**Your assignment:** Beneath this task are records; print exactly the stretch of them from the line with "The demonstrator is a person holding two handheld" through the line with "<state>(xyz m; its", both ends included.

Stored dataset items
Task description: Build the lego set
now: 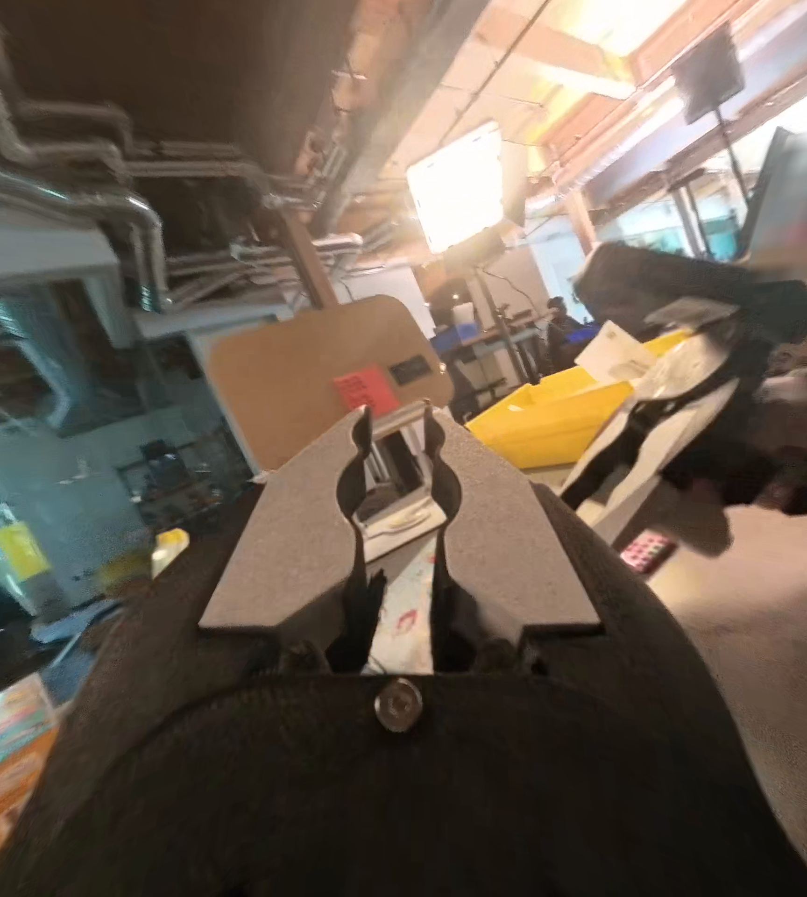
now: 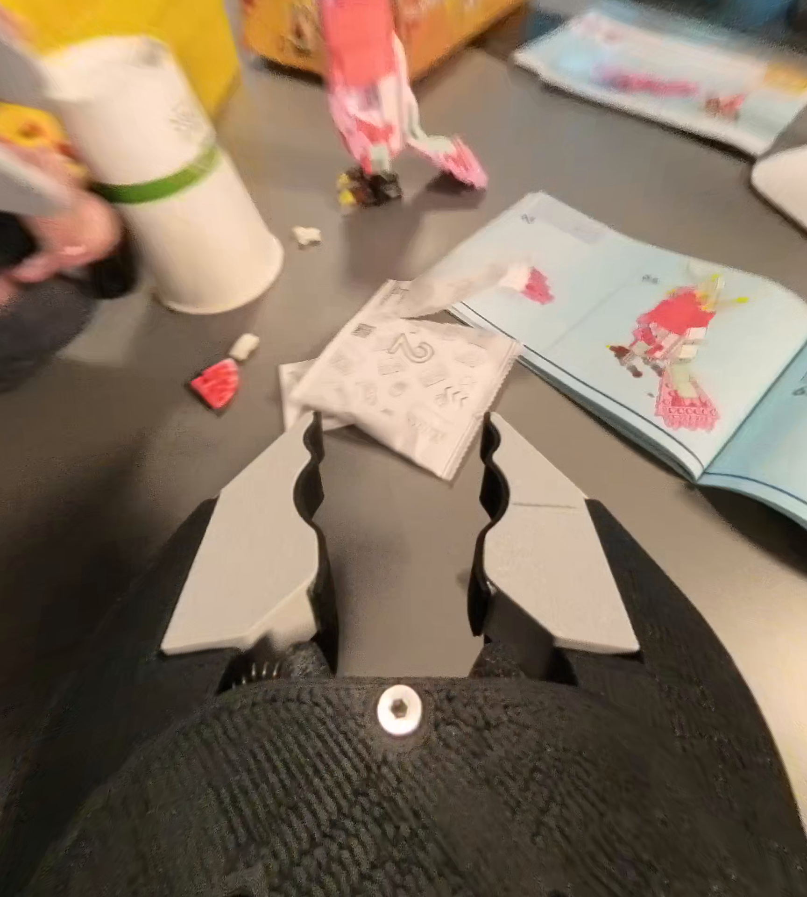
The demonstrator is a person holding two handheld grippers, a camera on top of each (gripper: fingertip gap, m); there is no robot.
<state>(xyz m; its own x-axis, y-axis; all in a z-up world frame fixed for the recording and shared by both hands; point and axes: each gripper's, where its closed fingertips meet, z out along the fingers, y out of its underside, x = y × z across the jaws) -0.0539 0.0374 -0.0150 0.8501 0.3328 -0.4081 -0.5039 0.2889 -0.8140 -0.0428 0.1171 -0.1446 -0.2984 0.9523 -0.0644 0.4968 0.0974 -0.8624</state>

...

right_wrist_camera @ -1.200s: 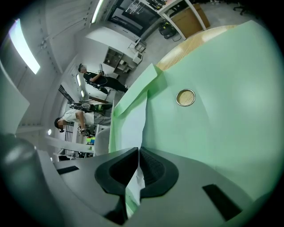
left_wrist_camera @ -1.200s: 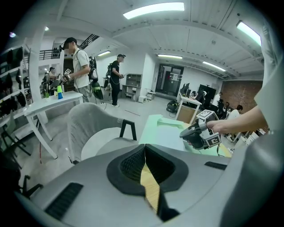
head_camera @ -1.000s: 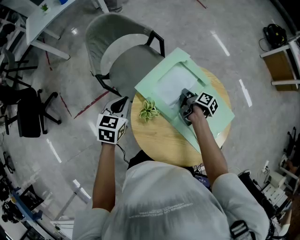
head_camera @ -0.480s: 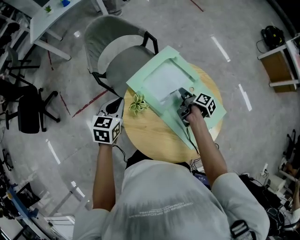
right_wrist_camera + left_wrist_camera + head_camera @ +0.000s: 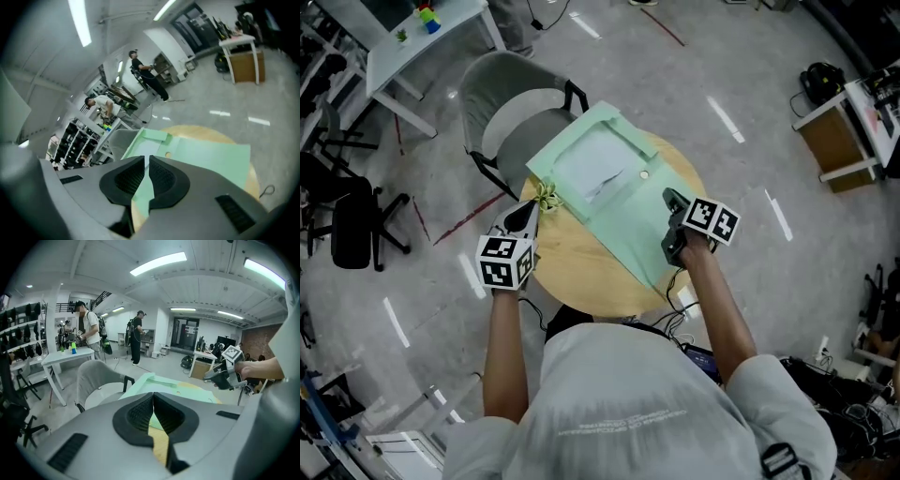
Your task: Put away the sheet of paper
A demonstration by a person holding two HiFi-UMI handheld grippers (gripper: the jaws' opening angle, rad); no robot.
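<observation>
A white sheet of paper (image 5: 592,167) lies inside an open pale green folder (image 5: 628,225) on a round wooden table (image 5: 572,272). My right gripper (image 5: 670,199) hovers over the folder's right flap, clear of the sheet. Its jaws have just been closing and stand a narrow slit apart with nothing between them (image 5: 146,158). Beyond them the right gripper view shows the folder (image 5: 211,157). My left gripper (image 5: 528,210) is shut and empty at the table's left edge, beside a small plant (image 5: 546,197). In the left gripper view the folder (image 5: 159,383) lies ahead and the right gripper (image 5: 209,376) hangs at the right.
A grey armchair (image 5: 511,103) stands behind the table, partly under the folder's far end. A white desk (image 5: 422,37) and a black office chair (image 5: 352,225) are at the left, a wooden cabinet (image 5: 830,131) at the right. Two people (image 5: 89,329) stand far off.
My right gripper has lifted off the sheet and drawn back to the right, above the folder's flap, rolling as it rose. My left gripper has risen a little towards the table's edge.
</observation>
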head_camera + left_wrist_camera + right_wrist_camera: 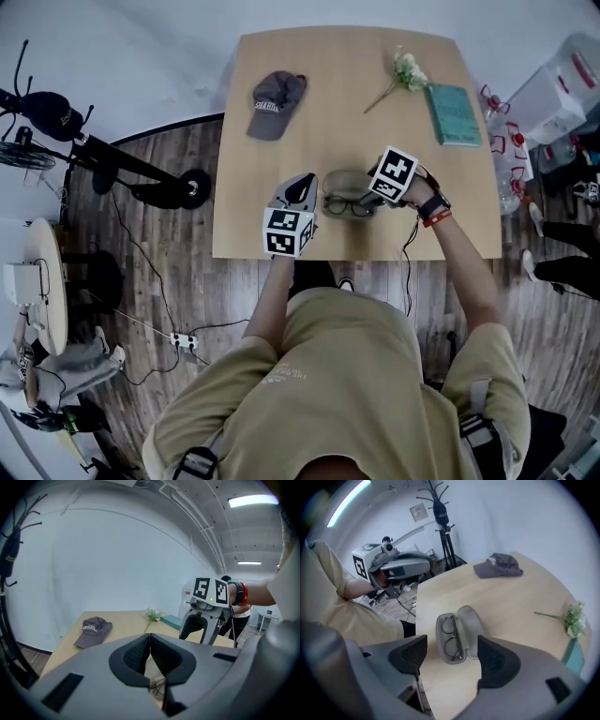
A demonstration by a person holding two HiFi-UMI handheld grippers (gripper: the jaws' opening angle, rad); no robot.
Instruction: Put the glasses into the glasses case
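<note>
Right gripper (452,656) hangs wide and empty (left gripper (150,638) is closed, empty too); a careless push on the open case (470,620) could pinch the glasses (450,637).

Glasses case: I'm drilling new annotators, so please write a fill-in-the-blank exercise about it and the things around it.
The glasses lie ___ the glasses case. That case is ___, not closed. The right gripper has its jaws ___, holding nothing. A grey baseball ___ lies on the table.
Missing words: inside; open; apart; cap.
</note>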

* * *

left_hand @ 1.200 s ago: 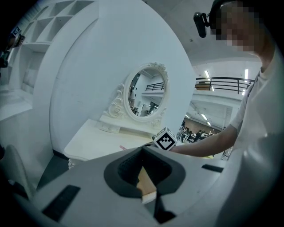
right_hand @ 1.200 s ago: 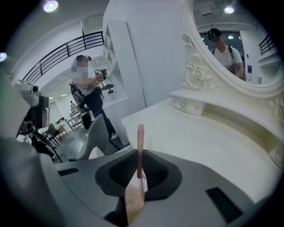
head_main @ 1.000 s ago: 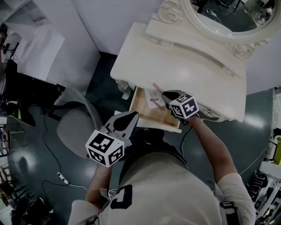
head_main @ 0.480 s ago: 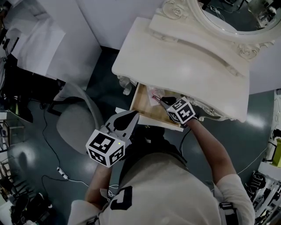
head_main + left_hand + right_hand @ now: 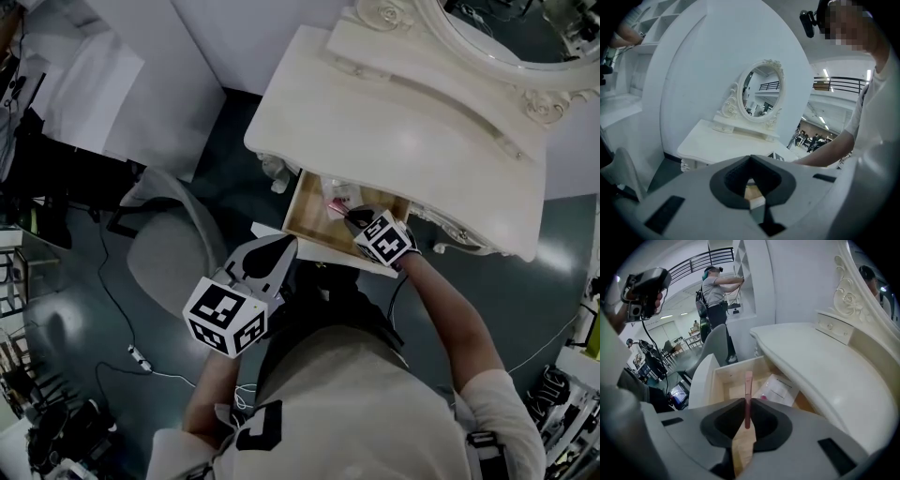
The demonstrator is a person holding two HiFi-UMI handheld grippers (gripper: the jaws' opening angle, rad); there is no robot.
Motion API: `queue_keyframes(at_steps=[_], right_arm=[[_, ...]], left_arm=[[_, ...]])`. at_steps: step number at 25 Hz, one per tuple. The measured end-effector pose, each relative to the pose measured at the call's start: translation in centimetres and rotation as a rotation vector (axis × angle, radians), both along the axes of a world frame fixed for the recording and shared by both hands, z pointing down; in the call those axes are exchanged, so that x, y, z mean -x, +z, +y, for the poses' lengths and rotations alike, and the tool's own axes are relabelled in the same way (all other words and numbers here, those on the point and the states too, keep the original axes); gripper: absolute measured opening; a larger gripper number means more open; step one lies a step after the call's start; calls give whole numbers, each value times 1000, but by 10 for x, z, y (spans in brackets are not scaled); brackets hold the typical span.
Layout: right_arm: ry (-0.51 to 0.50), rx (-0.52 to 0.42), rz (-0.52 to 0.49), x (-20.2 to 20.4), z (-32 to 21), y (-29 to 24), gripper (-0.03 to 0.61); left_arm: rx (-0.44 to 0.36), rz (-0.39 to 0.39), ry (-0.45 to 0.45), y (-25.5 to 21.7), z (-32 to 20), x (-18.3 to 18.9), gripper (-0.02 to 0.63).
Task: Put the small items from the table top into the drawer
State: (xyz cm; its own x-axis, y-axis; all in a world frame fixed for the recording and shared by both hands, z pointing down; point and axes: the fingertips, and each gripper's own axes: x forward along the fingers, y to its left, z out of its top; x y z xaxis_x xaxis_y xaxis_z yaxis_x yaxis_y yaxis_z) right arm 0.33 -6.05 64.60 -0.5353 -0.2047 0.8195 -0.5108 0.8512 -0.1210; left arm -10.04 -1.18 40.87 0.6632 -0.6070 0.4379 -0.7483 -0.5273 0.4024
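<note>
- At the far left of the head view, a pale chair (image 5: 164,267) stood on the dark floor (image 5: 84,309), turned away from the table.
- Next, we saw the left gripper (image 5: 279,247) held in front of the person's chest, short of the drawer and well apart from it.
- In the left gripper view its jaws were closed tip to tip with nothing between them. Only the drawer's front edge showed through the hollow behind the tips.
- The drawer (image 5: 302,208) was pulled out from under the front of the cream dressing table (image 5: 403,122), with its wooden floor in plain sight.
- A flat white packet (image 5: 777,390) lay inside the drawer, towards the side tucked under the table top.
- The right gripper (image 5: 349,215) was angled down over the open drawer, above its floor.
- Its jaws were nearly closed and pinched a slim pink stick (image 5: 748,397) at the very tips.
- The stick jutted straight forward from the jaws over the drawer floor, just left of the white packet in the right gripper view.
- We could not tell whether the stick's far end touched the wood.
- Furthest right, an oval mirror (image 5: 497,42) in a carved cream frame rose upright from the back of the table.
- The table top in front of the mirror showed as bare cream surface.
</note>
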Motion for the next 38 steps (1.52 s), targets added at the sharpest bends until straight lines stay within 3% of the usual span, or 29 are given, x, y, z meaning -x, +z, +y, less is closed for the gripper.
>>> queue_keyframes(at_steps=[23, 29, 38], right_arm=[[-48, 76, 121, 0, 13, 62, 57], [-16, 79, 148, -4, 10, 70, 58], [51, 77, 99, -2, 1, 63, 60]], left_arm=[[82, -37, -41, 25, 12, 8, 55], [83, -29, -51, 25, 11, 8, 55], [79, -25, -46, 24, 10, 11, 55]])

**Solved problem:**
The demonstrator is a person holding two handheld grippers, a camera on top of each (gripper: fingertip gap, m); there is no robot.
<state>(xyz m; its own x-axis, y-axis; all in a z-up world frame fixed for the recording and shared by both hands; point and axes: each gripper's, where its closed fingertips meet, z out along the fingers, y out of its underside, x = y × z across the jaws) -0.0539 0.0374 -0.0150 0.8501 0.3328 -0.4081 -0.5039 0.2889 -0.8140 -0.0428 0.1171 -0.1446 -0.2984 0.9523 -0.0644 0.4968 0.0974 -0.8624</state>

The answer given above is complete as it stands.